After conducting all 7 experiments, and contrary to previous research, the study found that negatively framed statements, compared to positively framed statements, were not better memorised (Experiment 3), were deemed less plausible (Experiments 2 and 5), and were less appealing to transmit (Experiments 4 and 6). Rhetorical orientation had no effect on memory, but participants deemed more plausible (Experiment 2), and were more willing to transmit (Experiment 4), statements whose rhetorical orientation better cohered with their own views, compared to statements that didn't. Overall, the framing effects observed were dramatic: one framing made participants very eager to transmit a statement, while another made them reluctant to transmit it at all.

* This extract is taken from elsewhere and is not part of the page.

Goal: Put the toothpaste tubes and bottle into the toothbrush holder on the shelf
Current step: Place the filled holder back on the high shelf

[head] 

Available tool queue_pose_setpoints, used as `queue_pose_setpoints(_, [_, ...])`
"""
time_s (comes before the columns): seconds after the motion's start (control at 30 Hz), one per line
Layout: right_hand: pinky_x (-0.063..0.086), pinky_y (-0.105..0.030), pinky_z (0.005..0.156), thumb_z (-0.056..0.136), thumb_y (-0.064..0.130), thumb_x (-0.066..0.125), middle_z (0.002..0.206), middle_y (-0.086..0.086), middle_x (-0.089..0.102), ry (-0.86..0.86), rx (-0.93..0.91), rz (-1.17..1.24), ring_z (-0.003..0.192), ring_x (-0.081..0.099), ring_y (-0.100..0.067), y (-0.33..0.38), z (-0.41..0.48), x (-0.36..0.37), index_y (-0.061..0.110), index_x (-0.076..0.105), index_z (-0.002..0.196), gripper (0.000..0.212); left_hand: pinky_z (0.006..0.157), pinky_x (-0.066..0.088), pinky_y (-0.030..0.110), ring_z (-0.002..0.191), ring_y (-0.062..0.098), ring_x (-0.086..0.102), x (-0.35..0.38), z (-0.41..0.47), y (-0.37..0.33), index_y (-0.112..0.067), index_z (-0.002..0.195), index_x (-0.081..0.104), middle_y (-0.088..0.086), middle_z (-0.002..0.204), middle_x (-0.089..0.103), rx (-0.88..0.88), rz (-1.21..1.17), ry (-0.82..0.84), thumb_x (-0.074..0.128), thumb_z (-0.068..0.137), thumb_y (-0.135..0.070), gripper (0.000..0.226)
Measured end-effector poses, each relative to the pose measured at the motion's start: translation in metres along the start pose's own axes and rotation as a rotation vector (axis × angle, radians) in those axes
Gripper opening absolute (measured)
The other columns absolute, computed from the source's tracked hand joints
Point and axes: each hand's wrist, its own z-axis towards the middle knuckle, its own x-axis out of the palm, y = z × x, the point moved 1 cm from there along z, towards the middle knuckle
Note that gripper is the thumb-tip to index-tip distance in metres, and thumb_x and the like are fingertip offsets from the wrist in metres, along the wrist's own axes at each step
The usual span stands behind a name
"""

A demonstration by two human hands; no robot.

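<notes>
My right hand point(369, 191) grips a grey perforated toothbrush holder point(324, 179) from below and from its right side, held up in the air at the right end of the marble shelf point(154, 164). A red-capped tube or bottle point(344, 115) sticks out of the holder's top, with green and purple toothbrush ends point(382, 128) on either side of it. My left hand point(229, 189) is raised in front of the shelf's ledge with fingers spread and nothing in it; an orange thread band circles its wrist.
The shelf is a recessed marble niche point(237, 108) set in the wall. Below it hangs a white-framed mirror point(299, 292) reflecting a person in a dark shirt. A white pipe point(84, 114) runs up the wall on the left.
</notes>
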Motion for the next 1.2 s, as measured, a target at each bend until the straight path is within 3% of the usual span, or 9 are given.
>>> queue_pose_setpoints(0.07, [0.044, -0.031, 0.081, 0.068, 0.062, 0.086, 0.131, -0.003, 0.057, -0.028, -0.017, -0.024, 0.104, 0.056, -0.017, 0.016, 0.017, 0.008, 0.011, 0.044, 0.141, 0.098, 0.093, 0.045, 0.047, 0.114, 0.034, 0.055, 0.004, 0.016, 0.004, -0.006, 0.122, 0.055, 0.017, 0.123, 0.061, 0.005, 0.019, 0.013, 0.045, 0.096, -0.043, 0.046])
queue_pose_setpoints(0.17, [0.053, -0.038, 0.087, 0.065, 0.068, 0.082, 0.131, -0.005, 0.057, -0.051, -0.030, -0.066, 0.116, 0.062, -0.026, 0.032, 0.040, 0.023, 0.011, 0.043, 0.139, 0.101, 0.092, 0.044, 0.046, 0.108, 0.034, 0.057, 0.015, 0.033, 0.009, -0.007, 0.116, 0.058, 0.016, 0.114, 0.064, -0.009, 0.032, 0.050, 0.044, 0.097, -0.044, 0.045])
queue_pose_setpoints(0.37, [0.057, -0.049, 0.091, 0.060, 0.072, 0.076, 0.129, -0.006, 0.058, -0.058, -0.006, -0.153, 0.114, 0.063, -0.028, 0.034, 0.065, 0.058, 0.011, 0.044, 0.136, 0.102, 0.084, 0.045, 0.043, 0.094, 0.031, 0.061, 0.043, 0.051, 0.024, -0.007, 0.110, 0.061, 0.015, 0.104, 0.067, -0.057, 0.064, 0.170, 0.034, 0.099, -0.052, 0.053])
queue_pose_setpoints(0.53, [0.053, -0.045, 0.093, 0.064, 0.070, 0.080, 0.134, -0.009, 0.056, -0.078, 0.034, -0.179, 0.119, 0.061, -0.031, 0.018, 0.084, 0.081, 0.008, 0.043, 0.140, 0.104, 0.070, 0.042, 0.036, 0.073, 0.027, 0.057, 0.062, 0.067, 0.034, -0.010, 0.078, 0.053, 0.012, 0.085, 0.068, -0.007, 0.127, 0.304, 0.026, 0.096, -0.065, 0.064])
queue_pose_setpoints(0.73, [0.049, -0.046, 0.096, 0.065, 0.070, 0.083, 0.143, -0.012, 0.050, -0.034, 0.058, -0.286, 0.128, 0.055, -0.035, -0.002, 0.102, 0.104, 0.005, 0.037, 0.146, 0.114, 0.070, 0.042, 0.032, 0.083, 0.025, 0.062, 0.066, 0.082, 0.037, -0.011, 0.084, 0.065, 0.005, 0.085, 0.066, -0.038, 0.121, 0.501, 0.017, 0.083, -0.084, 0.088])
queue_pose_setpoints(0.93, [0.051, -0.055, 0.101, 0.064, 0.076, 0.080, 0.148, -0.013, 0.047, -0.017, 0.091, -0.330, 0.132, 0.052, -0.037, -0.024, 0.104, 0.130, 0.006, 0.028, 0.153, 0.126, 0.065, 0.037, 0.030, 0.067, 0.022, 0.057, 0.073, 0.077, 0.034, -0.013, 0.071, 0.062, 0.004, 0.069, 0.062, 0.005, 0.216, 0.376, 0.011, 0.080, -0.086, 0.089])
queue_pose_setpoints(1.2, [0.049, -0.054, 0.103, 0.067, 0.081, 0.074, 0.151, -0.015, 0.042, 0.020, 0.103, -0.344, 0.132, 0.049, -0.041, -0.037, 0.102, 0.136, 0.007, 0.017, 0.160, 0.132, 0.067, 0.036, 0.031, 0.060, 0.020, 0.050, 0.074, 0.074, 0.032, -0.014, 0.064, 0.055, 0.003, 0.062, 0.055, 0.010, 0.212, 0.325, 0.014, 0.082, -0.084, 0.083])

These strong framing effects indicate that: (i) Positively valenced statements prompted participants to adopt a more positive attitude toward vaccination; (ii) in the case of statements about the scientific consensus, participants were more likely to use positively valenced statements to argue against someone who opposes vaccination; and (iii) framing effects were clearly perceptible in the way participants framed the arguments they chose to use, with nearly all arguments being framed with a provaccination rhetorical orientation.

As a practical example: Information campaigns often frame information about vaccines side effects negatively, albeit with a provaccination rhetorical orientation - e.g., "Severe side effects are extremely rare." A positive frame - e.g., "The overwhelming majority of people do not have any side effects" - might be more easily further transmitted by provaccination audiences.

The researchers stress that it is "important to test, on a case-by-case basis, the effects of positive or negative framing, and to acknowledge that framing could differently affect memorization, plausibility evaluations, willingness to share, and actual sharing behaviors." They thus "encourage future research to combine different measures and not to presume that framing will have the same effect on multiple measures."

In conclusion, messages aimed at reinforcing the argumentative tools of provaccination individuals should consider the way the messages are framed because "seemingly superficial features of vaccine communication might have a substantial impact on how some provaccine individuals process the communication, making it more or less likely that they transmit it further. In particular, some frames - in the case at hand, positive frames - appear to make provaccine participants more likely to accept and transmit provaccine messages, which are intrinsically desirable outcomes."